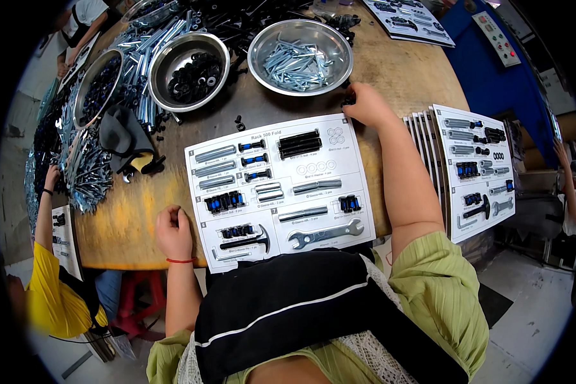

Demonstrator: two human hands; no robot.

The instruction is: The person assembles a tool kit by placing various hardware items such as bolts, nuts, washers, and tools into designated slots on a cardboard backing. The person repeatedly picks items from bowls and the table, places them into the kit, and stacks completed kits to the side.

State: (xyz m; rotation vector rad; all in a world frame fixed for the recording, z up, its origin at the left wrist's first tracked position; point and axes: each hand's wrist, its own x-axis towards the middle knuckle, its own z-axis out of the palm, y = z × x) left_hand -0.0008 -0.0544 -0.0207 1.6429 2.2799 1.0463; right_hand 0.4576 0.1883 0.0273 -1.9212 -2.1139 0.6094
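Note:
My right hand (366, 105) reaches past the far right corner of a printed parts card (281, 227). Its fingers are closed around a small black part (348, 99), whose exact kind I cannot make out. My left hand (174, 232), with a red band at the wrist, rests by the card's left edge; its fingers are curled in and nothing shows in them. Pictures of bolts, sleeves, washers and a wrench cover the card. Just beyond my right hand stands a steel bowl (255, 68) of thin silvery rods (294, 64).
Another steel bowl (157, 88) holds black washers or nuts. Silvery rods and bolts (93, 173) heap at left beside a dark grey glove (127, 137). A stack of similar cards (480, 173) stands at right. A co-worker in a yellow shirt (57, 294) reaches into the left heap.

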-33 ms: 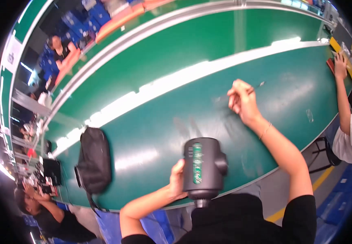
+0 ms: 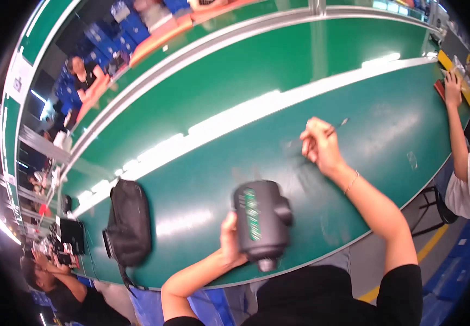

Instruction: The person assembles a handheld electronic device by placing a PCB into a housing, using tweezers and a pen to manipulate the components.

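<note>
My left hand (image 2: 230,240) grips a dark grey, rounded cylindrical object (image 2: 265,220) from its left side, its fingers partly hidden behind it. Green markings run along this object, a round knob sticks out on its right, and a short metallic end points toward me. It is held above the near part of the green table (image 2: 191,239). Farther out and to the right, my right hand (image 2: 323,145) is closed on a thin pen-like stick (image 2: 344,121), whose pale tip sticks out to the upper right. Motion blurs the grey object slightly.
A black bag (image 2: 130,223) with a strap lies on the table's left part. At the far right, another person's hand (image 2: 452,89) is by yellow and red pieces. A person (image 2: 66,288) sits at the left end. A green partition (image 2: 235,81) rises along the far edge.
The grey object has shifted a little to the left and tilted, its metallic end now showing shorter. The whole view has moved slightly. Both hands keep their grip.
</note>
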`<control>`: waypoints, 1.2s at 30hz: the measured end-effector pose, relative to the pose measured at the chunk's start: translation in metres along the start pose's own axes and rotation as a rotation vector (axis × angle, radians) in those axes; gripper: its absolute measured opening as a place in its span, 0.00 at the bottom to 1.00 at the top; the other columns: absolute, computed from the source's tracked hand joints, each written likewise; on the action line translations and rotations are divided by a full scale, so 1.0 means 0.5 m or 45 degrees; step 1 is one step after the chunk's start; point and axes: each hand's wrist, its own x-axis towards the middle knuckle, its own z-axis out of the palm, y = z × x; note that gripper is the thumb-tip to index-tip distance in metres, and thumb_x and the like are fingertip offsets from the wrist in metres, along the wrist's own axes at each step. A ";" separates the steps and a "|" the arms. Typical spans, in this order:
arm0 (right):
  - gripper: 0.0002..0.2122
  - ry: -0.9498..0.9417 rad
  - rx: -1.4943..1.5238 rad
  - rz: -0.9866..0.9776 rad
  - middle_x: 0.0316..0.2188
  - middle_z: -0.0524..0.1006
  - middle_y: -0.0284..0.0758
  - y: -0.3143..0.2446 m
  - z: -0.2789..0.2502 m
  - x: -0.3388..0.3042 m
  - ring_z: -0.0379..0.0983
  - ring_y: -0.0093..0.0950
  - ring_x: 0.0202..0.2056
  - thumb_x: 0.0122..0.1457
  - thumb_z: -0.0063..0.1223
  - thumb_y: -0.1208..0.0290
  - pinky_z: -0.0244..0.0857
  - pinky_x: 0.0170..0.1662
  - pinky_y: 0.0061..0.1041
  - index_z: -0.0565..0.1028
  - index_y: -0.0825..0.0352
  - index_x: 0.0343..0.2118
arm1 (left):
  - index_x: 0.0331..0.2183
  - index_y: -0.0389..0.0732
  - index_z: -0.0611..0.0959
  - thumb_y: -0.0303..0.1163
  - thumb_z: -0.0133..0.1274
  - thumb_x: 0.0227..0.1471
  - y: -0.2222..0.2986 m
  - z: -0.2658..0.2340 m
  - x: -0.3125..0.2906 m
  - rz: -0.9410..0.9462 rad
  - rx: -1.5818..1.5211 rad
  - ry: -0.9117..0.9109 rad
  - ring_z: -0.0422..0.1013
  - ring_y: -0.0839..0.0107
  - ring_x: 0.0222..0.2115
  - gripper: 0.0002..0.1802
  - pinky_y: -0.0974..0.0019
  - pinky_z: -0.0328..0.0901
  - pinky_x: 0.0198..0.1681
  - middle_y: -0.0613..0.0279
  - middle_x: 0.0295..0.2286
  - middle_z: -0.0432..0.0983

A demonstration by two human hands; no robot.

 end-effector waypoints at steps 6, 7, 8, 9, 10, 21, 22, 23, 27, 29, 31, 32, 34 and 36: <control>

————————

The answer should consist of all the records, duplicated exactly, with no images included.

§ **Answer to the exercise**:
Demonstrator: two human hands; no robot.

The instruction is: The person assembles a tool kit by placing various hardware items such as bolts, nuts, washers, and tools into designated slots on a cardboard backing. The person repeatedly picks items from bowls and the table, places them into the kit, and stacks completed kits to the side.

State: (xyz m; rotation vector rad; all in a world frame fixed for the recording, z up, its origin at the left wrist's first tracked position; point and axes: each hand's wrist, its own x-axis towards the middle knuckle, its own z-axis out of the palm, y = z × x) left_hand -0.0008 -0.0544 -0.0207 1.6429 2.2799 1.0463; right_hand 0.4576 0.1883 0.0273 -1.9212 -2.1139 0.6094
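Note:
My right hand (366, 105) reaches past the far right corner of a printed parts card (281, 227). Its fingers are closed around a small black part (348, 99), whose exact kind I cannot make out. My left hand (174, 232), with a red band at the wrist, rests by the card's left edge; its fingers are curled in and nothing shows in them. Pictures of bolts, sleeves, washers and a wrench cover the card. Just beyond my right hand stands a steel bowl (255, 68) of thin silvery rods (294, 64).
Another steel bowl (157, 88) holds black washers or nuts. Silvery rods and bolts (93, 173) heap at left beside a dark grey glove (127, 137). A stack of similar cards (480, 173) stands at right. A co-worker in a yellow shirt (57, 294) reaches into the left heap.
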
-33 ms: 
+0 ms: 

Instruction: The person assembles a handheld electronic device by placing a PCB into a housing, using tweezers and a pen to manipulate the components.

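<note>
My left hand (image 2: 230,240) grips a dark grey, rounded cylindrical object (image 2: 265,220) from its left side, its fingers partly hidden behind it. Green markings run along this object, a round knob sticks out on its right, and a short metallic end points toward me. It is held above the near part of the green table (image 2: 191,239). Farther out and to the right, my right hand (image 2: 323,145) is closed on a thin pen-like stick (image 2: 344,121), whose pale tip sticks out to the upper right. Motion blurs the grey object slightly.
A black bag (image 2: 130,223) with a strap lies on the table's left part. At the far right, another person's hand (image 2: 452,89) is by yellow and red pieces. A person (image 2: 66,288) sits at the left end. A green partition (image 2: 235,81) rises along the far edge.
The grey object has shifted a little to the left and tilted, its metallic end now showing shorter. The whole view has moved slightly. Both hands keep their grip.
</note>
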`<control>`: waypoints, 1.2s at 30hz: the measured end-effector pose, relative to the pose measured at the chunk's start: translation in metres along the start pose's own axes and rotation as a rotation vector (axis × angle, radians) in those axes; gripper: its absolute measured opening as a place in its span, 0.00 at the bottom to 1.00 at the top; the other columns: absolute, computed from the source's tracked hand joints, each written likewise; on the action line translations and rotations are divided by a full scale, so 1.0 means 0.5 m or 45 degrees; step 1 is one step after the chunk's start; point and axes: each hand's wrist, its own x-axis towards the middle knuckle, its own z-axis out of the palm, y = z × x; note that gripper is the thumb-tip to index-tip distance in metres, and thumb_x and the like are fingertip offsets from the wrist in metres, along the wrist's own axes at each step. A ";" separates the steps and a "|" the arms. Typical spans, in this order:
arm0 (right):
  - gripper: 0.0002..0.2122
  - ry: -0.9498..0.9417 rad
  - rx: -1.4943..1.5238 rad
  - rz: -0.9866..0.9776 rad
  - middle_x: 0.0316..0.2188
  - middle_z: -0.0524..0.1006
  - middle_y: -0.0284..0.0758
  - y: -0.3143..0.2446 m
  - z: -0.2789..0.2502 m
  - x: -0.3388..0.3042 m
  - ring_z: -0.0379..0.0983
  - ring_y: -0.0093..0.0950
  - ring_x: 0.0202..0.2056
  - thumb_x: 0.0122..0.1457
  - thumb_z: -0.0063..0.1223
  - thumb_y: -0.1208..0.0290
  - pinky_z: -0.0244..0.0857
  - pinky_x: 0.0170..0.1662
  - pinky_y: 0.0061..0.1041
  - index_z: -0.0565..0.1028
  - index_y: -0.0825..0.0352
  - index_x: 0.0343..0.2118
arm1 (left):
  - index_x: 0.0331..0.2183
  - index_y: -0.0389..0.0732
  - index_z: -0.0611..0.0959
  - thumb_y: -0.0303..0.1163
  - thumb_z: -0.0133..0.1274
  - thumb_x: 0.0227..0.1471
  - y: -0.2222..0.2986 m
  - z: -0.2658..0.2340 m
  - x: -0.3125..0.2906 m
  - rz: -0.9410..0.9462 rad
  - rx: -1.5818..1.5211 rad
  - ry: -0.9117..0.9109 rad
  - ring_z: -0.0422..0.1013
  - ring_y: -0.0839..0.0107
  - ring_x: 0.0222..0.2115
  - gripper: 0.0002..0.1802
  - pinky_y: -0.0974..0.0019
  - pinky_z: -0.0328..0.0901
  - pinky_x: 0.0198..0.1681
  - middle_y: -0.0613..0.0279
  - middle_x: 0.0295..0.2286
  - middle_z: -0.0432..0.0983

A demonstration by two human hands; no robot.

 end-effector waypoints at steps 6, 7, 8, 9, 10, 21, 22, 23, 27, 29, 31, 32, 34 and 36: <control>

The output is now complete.